Par ailleurs, il faut bien distinguer l’épisode dépressif des causes de la dépression. Les deux doivent être traités pour que le patient soit guérit. Les épisodes
dépressifs sont aujourd’hui plutôt bien pris en charge, il existe de nombreuses thérapies plus ou moins adaptées à chacun: antidépresseurs, mais aussi psychothérapie,
électrochoc, électromagnétisme transcranienne, etc. Mais le traitement des causes de la dépression, est souvent plus complexe car il met généralement en jeu d’autres
spécialistes que les psychiatres. Or l’absence d’interactions entre ces différents professionnels complique la démarche du dépressif pour se faire soigner. L’assistante
sociale dans une clinique psychiatrique de Bretagne, confirme:
«on peut dire que la dépression est «mal prise en charge» car il manque une interaction entre les différents professionnels. C’est le cloisonnement des
professions qui fait que la prise en charge de la dépression peut ne pas fonctionner.»

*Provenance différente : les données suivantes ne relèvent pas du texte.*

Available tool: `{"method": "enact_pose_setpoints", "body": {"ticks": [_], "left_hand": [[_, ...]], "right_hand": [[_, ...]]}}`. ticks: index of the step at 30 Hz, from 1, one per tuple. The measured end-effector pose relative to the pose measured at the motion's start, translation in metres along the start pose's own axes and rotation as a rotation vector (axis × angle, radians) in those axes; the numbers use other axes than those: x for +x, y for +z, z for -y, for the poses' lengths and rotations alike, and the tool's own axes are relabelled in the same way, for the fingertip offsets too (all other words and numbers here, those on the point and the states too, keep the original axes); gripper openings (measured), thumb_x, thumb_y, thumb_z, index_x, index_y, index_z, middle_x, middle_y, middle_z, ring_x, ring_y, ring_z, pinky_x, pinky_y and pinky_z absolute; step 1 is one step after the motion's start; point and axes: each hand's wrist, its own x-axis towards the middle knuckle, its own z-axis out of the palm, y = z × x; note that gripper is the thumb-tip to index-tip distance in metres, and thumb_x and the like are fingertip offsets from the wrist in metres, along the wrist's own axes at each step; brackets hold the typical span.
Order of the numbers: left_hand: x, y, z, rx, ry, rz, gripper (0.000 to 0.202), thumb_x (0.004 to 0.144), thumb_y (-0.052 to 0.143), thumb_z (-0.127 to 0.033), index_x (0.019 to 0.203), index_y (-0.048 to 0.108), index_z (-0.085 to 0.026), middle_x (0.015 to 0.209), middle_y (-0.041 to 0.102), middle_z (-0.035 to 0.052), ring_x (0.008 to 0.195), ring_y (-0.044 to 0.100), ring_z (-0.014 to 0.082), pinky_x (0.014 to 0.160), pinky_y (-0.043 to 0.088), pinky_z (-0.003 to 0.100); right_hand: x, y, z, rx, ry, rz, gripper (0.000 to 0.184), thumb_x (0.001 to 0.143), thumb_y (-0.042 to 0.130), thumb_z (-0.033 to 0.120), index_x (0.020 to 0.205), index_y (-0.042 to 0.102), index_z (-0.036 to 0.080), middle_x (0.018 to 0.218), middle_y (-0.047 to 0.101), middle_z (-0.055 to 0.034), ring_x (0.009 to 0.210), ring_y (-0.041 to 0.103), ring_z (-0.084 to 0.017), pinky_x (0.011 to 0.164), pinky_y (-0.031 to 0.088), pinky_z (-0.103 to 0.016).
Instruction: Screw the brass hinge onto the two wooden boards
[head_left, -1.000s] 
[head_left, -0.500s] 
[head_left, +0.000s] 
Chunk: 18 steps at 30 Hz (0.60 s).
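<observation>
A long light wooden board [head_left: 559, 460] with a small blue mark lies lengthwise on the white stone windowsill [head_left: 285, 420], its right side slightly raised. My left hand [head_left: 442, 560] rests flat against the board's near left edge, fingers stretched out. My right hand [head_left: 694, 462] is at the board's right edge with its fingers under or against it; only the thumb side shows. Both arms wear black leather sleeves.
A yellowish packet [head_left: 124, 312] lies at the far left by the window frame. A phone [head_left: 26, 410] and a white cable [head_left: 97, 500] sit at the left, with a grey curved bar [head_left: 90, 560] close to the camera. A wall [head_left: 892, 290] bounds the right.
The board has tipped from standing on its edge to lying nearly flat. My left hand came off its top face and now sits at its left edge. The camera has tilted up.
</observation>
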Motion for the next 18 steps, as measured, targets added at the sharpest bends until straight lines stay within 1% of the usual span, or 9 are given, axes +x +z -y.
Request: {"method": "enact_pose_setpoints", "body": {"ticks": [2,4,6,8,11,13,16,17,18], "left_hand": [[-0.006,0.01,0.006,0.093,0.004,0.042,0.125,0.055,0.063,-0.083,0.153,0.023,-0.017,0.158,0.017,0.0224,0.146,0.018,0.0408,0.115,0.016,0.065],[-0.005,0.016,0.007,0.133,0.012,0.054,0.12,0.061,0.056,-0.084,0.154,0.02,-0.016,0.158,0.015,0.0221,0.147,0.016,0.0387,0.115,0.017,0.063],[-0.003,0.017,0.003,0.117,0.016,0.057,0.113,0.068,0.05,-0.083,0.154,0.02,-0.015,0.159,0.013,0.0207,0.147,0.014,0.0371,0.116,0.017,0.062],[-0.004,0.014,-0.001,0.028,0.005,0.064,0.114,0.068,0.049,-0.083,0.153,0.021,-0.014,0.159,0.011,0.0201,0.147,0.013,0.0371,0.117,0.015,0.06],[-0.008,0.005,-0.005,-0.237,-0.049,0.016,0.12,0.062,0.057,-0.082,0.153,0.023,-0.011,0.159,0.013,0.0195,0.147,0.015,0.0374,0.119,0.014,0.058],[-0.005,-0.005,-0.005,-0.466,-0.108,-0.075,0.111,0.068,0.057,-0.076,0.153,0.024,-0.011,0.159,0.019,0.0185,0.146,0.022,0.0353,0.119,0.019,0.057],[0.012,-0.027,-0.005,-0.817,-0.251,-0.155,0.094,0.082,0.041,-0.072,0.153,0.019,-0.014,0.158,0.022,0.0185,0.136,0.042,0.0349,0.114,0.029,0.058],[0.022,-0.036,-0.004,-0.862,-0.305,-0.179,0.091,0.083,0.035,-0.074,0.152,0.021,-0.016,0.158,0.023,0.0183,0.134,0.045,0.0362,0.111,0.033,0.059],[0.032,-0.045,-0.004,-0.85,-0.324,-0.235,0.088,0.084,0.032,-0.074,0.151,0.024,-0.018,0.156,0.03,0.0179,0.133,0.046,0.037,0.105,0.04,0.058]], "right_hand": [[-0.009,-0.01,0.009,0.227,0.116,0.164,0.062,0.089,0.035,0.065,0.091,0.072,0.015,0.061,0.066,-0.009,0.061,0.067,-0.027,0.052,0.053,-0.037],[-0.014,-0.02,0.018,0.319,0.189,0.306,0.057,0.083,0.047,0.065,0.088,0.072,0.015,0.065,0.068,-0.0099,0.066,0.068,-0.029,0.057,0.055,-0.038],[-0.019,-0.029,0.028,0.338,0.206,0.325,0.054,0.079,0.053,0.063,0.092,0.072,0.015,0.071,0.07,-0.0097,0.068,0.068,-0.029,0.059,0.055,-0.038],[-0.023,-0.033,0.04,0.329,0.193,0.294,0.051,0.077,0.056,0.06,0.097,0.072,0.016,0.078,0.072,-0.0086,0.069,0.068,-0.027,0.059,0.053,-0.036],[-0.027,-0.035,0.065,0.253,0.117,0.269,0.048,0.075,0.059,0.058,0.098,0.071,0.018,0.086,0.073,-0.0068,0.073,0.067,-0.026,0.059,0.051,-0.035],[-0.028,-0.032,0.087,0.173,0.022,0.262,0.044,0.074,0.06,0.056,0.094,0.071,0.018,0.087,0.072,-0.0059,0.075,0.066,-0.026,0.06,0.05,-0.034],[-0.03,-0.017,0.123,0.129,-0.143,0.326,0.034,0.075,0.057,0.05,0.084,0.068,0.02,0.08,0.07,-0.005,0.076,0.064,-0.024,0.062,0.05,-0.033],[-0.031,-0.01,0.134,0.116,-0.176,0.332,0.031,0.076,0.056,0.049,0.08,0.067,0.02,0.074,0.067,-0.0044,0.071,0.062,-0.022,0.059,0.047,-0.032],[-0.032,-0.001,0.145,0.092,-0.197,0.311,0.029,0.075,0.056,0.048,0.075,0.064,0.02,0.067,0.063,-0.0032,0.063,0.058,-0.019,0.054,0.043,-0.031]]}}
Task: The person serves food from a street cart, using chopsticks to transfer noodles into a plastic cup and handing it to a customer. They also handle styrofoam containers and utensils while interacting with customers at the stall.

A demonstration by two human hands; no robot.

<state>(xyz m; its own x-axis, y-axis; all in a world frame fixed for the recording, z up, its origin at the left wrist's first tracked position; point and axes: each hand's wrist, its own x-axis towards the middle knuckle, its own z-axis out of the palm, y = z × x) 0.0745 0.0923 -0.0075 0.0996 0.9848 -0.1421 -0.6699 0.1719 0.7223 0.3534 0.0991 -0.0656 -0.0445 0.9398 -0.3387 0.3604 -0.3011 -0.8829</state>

Ce cloisonnement qui handicape la prise en charge, rend également le débat difficile. Ceci d’autant plus qu’aucun espace public ne semble exister, notamment parce que la
dépression et les maladies mentales sont en général assez tabou. C’est l’avis de Stéphane Jamain, généticien, qui explique ce cloisonnement en insistant sur la fracture
historique entre les spécialistes des maladies psychiatriques:
«À avoir voulu dissocier ça systématiquement [la psychiatrie et de la psychanalyse], ça a ralenti beaucoup la recherche et ça un peu obstrué les gens sur
ce qu’étaient les causes de ces maladies, on s’est enterré dans des débats stériles sans vraiment essayer de comprendre. Il y a aussi une dissociation, entre la psychiatrie
et les neuroscience, qui fait qu’on a pas pris la psychiatrie comme dans les autres maladies neurologiques. Tout cet historique, qui est dû à l’histoire de la psychanalyse,
fait qu’en France on a cette conception différente des maladies psychiatriques et surtout, que c’est quelque chose dont on ne doit pas parler. C’est devenu tellement
stigmatisé que les gens ne parlent pas au sein même des familles.»
Cette absence de dialogue entre les acteurs fait stagner le débat, ce qui explique que la prise en charge de la dépression, bien qu’unanimement reconnue inadaptée, n’a peu
évolué ces dernières années, malgré les différents progrès en la matière.
Démarche
Au début de nos recherches, nous pensions avoir une controverse sur l’origine de la dépression. Jusqu’à présent, il y avait une opposition stagnante entre les partisans
d’une origine sociétale (mal être social…) et les partisans d’une origine environnementale et biologique (déséquilibre chimique entrainant la dépression). Avec la
découverte d’un gène de la dépression, nous avons très rapidement eu l’impression d’être face à une controverse avec finalement une troisième origine venant bouleverser
le schéma existant. Mais au fur et à mesure de notre enquête et de nos entretiens, nous nous sommes rendu compte que cela n’était pas le cas. D’une part parce que
la dépression est une maladie mal définie et multiple, si bien que ce que nous croyions être controversé n’est que la preuve de sa complexité. Il n’existe pas en fait
une dépression avec une cause unique, mais des causes multiples et surtout de nombreux symptômes subjectif et difficilement définissable.
D’autre part, du fait d’un cloisonnement du monde de la dépression, il n’y a pas de confrontation entre les acteurs, et tous les débats (définition, traitement, prise
en charge des malades) stagnent. C’est en ce qui concerne la prise en charge que cette inertie est la plus flagrante, dans la mesure où c’est le point le
plus problématique. C’est pourquoi nous nous sommes attachés à décrire ces dysfonctionnements et l’absence d’évolution dans ce domaine. L’étude de la cartographie du
web montre bien le cloisonnement entre les acteurs, ce qui appuie l’idée qu’il n’y a pas vraiment de controverse, au sens sociologique du terme.